After a summer of unsuccessful negotiations between the MLB and the MLBPA, they will once again have to negotiate and agree before the 2021 season.
The ugliest aspect of the 2020 calendar year for the MLB world was undoubtedly the three months of very public negotiations that the owners and the players went through before the 2020 season was able to resume.
Rather than being at the forefront of the return of sports, fans were subjected to millionaires arguing with billionaires while the country was ravaged by the COVID-19 pandemic. After weeks of posturing, proposals, counterproposals, and bellyaching, a deal wasn’t agreed on and MLB Commissioner Rob Manfred had to institute the 60-game season.
The result of these negotiations turned a lot of fans away from the sport, with some fans even wishing the season never happened at all.
Sadly, it looks like more of this unpleasantness will be coming in the future.
Even with the amazing news that a COVID-19 vaccine has been approved and sent out for immunizations to begin, there is still uncertainty about when the vaccine will be readily available for the general public. For the MLB, this is an issue for getting fans packed into the stands again.
While I would guess fans in the stands are the primary concern of the owners, they are dressing it up as worrying about player health and safety, even after a year where baseball was played without a vaccine.
From Bob Nightengale’s article above, there were many quotes from team owners and execs, but this one stood out the most: “But to have 162 games, and start spring training at the normal time without players being vaccinated, that’s just crazy.”

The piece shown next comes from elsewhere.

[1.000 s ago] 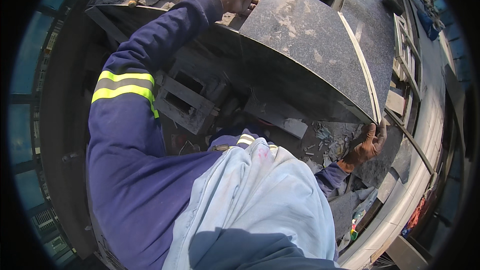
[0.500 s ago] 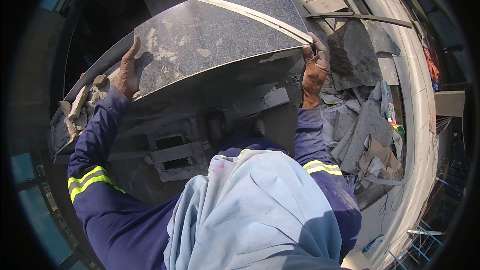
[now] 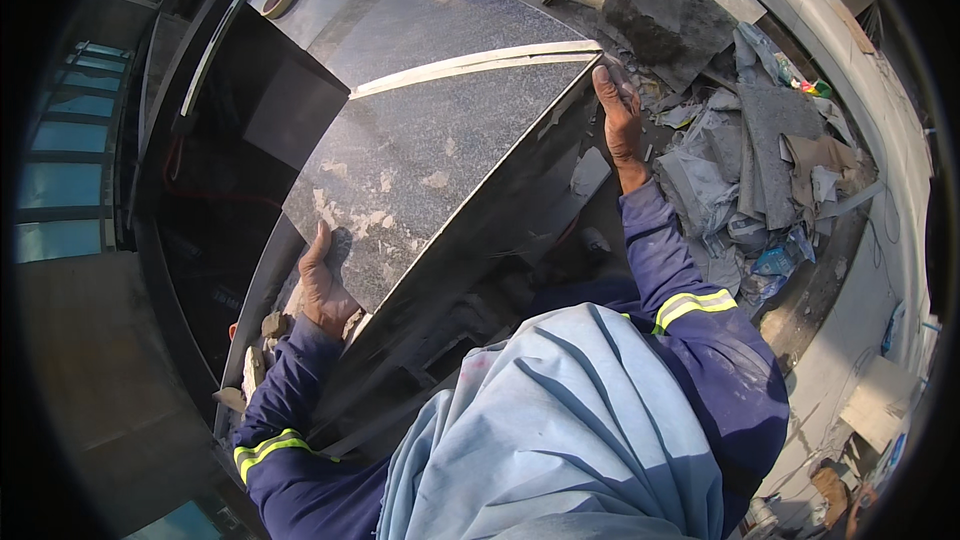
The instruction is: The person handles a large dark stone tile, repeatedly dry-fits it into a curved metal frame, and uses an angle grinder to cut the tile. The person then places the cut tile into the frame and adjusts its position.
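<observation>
A dark grey speckled stone slab [image 3: 410, 180] with pale mortar patches on top lies in front of me, its near edge slanting up to the right. My left hand [image 3: 325, 285] is closed on its lower-left end, thumb above and the other fingers hidden below. At the far right corner my right hand [image 3: 620, 125] grips the edge, its thumb toward the end of a whitish strip [image 3: 470, 63]. That strip runs across the stone, between this slab and another dark stone surface [image 3: 410, 10] beyond it.
Mortar lumps [image 3: 254, 365] lie in a ledge by my left forearm. A dark opening [image 3: 240, 170] is left of the slab. Broken stone [image 3: 665, 15] and torn sheeting [image 3: 715, 170] are heaped at the right. A tape roll [image 3: 281, 0] sits on the far surface.
The whole view has turned, so the slab's near edge slants more steeply and more of the dark opening shows. Both hands stay on the slab.
</observation>
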The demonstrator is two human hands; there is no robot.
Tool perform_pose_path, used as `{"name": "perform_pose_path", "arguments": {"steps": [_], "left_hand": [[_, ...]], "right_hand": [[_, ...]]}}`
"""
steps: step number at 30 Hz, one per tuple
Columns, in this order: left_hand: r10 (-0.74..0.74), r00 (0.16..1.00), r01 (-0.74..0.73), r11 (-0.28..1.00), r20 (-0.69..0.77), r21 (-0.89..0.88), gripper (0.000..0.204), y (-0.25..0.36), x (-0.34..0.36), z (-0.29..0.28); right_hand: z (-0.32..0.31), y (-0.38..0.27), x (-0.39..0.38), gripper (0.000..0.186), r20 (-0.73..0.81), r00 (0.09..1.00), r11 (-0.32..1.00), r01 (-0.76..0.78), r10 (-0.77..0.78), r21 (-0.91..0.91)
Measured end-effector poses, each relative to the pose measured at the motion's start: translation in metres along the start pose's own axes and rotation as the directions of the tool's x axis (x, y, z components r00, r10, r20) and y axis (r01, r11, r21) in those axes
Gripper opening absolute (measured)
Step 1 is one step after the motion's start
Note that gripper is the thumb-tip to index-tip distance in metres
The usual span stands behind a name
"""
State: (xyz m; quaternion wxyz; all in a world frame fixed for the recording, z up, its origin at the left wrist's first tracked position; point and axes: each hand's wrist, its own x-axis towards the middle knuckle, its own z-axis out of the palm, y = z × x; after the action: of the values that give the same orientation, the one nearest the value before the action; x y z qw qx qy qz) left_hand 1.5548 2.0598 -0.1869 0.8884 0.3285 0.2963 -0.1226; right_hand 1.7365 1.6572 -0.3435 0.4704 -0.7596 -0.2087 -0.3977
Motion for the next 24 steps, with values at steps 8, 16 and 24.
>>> {"name": "perform_pose_path", "arguments": {"steps": [8, 16, 24], "left_hand": [[-0.054, 0.997, 0.049, 0.995, -0.061, -0.087, 0.036, 0.02, -0.006, -0.007], [0.011, 0.999, -0.015, 0.993, -0.037, -0.114, 0.042, 0.012, -0.007, -0.011], [-0.005, 0.995, -0.006, 0.993, -0.1, -0.116, 0.038, 0.015, -0.007, -0.007]], "right_hand": [[0.016, -0.046, 0.02, 0.047, 0.131, 0.736, 0.548, -0.598, 0.664, 0.585], [0.018, -0.04, 0.013, 0.058, 0.103, 0.774, 0.68, -0.603, 0.624, 0.417], [0.016, -0.062, 0.034, 0.06, 0.149, 0.843, 0.678, -0.509, 0.517, 0.53]]}}
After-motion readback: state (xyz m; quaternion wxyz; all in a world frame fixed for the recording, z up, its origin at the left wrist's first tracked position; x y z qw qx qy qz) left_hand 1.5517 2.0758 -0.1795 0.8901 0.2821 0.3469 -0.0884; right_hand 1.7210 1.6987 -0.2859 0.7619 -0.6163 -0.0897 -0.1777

This does sound like genuine concern for player health (which is surely part of it), but the result from forcing players to get the vaccine that the owners want is fewer games played and lower salaries that owners have to pay.
For the demographic group that the vast majority of players fall into (20-40 years old), they won’t be near the front of the line to get the vaccine. Jumping in line to get vaccinated before those who need it more is a moral and public relations line that I don’t believe the MLB would dare cross either.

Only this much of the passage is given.